Operational Resilience, BCP2.0 or A Paradigm Shift in Risk Management

Operational Resilience, BCP2.0 or A Paradigm Shift in Risk Management

James Ross, Head of Regulatory Developments EMEA, Columbia Threadneedle Investments

James Ross, Head of Regulatory Developments EMEA, Columbia Threadneedle Investments

In 2018, the Bank of England and the FCA published a discussion paper setting out their expectations that financial institutions and financial market infrastructures (FMIs) should become more ‘operationally resilient.’ There is currently no accepted definition of operational resilience, it is however expected to comprise of the following key elements:

A focus on continuity of service provision over systems and processes. Business services are defined as ‘products and services that an institution or FMI provides to its customers. These will vary by institutions or FMI, but examples could include the delivery and management of particular loan or insurance products.’

"Operational resilience will be put at the forefront of the regulatory agenda, and at a minimum this will be a ‘step change’ in any approach to business continuity"

The development and board approval of new ‘impact tolerances.’ This describe firms’ and FMIs’ tolerance for disruption, under the assumption that disruption to a particular business service will occur. Impact tolerance is expressed by reference to specific outcomes and metrics. Such metrics could include the maximum tolerable duration or volume of disruption, the criticality of ensuring data integrity or the number of customers affected. Impact tolerances are different from risk appetite, in the sense that they presume that a particular risk has crystallized, but they will inform the risk appetite of a firm or FMI’s board and senior management.

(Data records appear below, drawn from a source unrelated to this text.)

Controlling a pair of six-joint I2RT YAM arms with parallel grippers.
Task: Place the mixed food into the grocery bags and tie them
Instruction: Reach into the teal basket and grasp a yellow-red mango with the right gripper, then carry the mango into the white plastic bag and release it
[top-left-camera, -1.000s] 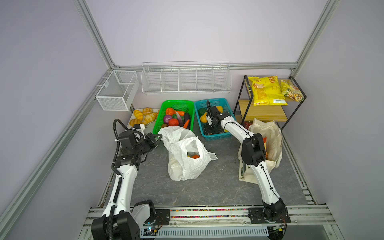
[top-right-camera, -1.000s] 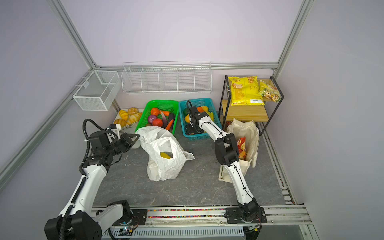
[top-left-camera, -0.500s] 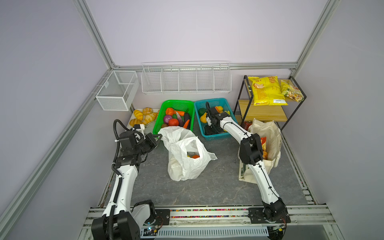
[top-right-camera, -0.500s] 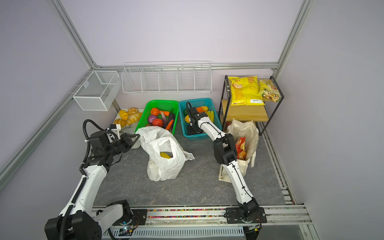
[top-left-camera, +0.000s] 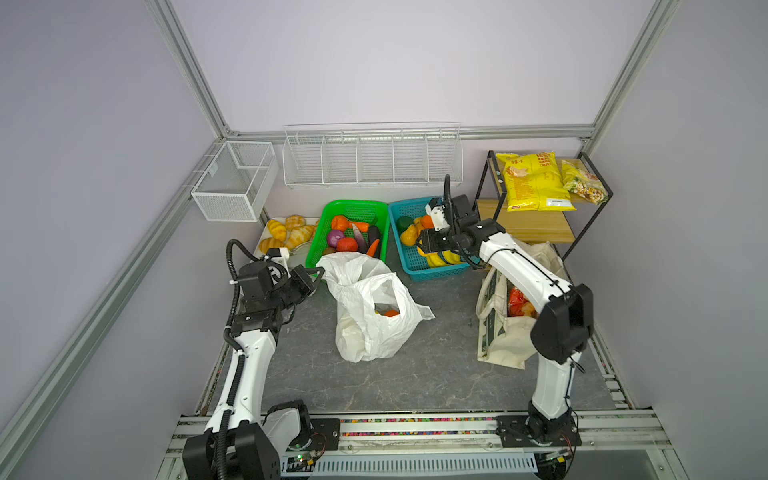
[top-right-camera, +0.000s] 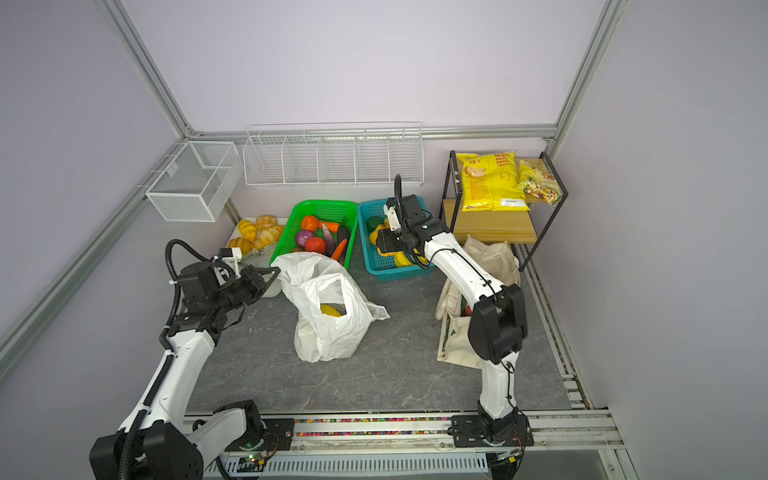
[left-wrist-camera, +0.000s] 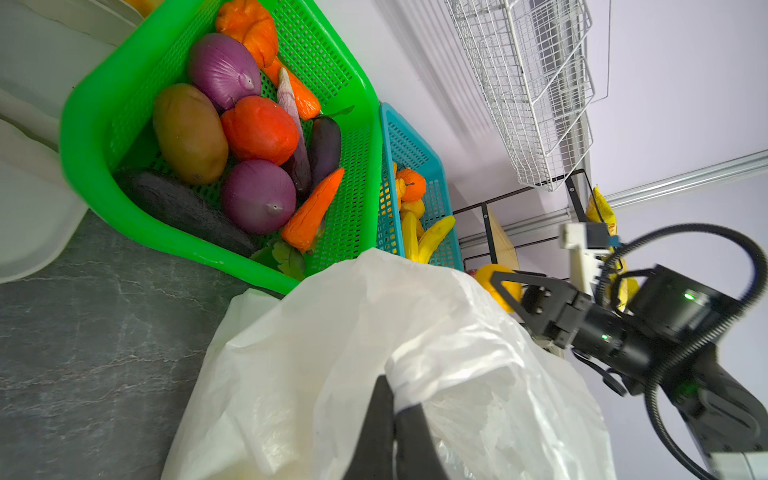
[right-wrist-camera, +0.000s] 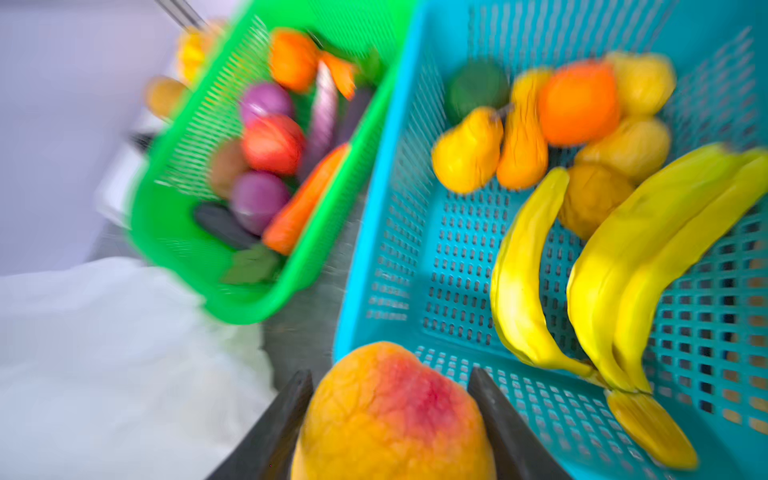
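Over blue basket (top-left-camera: 432, 272), tabletop's rear edge: my right gripper (right-wrist-camera: 390, 376) clasped orange fruit (right-wrist-camera: 390, 419).
Left gripper (left-wrist-camera: 394, 405): I saw it pinching white bag (left-wrist-camera: 353, 332).

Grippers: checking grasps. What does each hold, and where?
Right gripper: orange fruit, by its sides. Left gripper: white bag, by a bunched edge.

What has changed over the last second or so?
The right gripper closed on an orange toy fruit over the blue basket, and its arm's elbow swung out rightward. The left gripper still pinches the white plastic bag, which has not moved.
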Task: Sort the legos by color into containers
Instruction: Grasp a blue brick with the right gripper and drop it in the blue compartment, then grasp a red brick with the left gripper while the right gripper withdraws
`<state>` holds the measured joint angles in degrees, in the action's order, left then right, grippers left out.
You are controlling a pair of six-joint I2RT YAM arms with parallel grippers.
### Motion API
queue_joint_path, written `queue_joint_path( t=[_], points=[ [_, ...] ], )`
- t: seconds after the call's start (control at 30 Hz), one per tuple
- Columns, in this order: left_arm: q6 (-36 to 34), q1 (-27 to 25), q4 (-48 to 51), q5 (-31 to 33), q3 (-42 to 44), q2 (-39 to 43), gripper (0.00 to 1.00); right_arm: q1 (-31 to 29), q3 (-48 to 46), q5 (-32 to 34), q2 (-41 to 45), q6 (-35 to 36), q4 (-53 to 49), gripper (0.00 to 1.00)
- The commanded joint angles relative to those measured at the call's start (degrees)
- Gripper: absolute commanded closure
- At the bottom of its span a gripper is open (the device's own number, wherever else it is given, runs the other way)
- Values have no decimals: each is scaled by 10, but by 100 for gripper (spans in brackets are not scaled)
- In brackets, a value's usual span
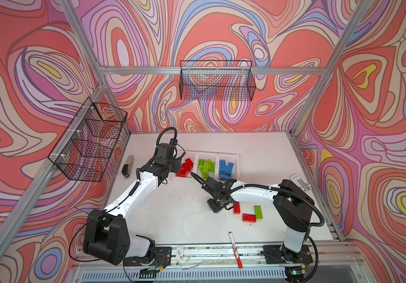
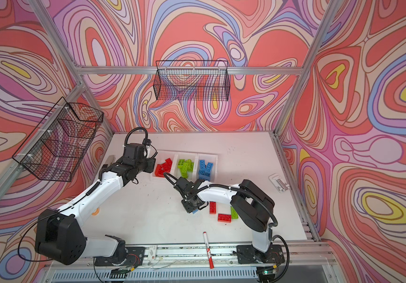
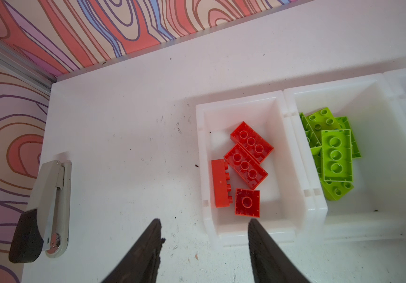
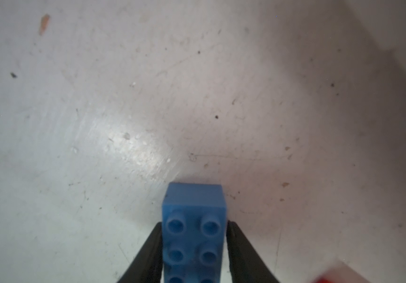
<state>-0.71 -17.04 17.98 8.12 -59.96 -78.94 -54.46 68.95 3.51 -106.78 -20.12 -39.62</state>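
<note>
The right gripper was closed on a blue brick, one jaw against each long side, the studs facing the wrist camera. In both top views it pointed down at the table, about midway between the left and right edges and somewhat nearer the front edge. Whether the brick rested on the table or hung just clear of it could not be told.

Just beside that gripper, toward the right edge, lay a loose red brick, a second loose red brick and a loose green brick. The green one touched the second red one.

The three bins stood joined in a row nearer the back edge. The red bin held four red bricks. The green bin next to it held a heap of green bricks. The blue bin, nearest the right edge, held the blue bricks.

The left gripper was open and empty, its tips apart over the outer corner of the red bin, on the side away from the green bin.

A stapler lay near the left edge. A marker lay across the front edge.
</note>
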Motion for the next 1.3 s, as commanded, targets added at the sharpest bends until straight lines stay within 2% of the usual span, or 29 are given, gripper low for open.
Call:
queue_joint_path(
  t=[0.0,0.2,0.33,0.47,0.57,0.63,0.9,0.93,1.0,1.07,1.27],
  points=[
    [-3,3,-7,-8,1,1,41,-1,21,55,7,-23,-27,67],
    [-8,3,-12,-8,6,4,41,16,23,77,77,-27,-19,74],
    [-17,2,-25,-40,24,29,42,68,73,102,109,-19,-53,73],
    [-31,-14,-104,-69,71,83,42,139,131,121,105,3,-56,71],
    [-47,-50,-110,-54,81,101,41,195,148,101,83,8,-24,71],
    [-25,-80,-96,-43,81,104,40,219,161,86,64,4,4,71],
    [76,-211,-78,3,120,112,40,238,179,50,-4,3,61,67],
    [89,-226,-77,4,119,105,40,240,176,42,-6,1,70,64],
    [102,-253,-74,9,111,85,40,242,170,32,-6,-4,82,52],
    [105,-280,-72,18,99,63,40,243,160,31,2,-9,92,45],
    [111,-353,-80,11,50,-15,36,268,109,43,56,-18,115,41]
  ],
)
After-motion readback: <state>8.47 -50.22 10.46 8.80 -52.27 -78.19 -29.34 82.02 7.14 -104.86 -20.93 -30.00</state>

As highlighted above, an automatic presumption of the inevitability of failure in any scenario planning. This approach removes probability from risk scenarios and requires planning for extreme events.

An emphasis on the speed and effectiveness of communications with those impacted as an important part of institutions overall response.

A supervisory focus on boards and senior management oversight of resilience of business services.

According to the discussion paper, implementing operational resilience is likely to require actions from institutions including:

Production of clear communication plans, escalation paths and identified decision makers.

Production of communication plans for customers other market participants and supervisory authorities.

Ensuring a detailed knowledge of systems and processes substitutable during any disruption. 

Tested plans ensuring continuity of business services when disruptions occurs (the presumption of failure).

A comprehensive understanding and mapping of systems and processes, including outsourced activities and intra group entities globally.

Knowledge of how systems and process impacts provision of key business services.

A clear understanding of the most important business service or services.

The discussion paper does provide a useful framework for institutions to consider as part of the delivery of the above actions. In summary:

Identify: The most important business services and how much disruption could be tolerated in what circumstances.

Map: The systems and processes that support these business services.

Assess: How the failure of an individual system or process could impact the business service.

Test: Using scenarios and by learning from experience, that resilience meets the firm’s tolerance.

Invest: In ability to respond and recover from disruptions through having appropriate systems, oversight and training.

Communicate: Timely information to internal stakeholders, supervisory authorities, customers, counterparties and other market participants.

The discussion paper also highlights some useful guidance on supervisory expectations which includes:

Preparation: Can institutions identify and focus on the continuity of the most important business services, set impact tolerances and demonstrate ‘substitutability.’

Recovery: Do institutions assume disruptions will occur, developed processes and practices in the event of shocks in order to preserve continuity of service.

Communications: Do institutions have strategies for communicating with their internal and external stakeholders.

Governance: Do Boards and senior management demonstrate their role in oversight of operational resilience.

What is clear for institutions and FMI’s in 2020, is that operational resilience will be put at the forefront of the regulatory agenda, and at a minimum this will be a ‘step change’ in any approach to business continuity, if not a paradigm shift in institutions and FMI’s approach to enterprise risk management.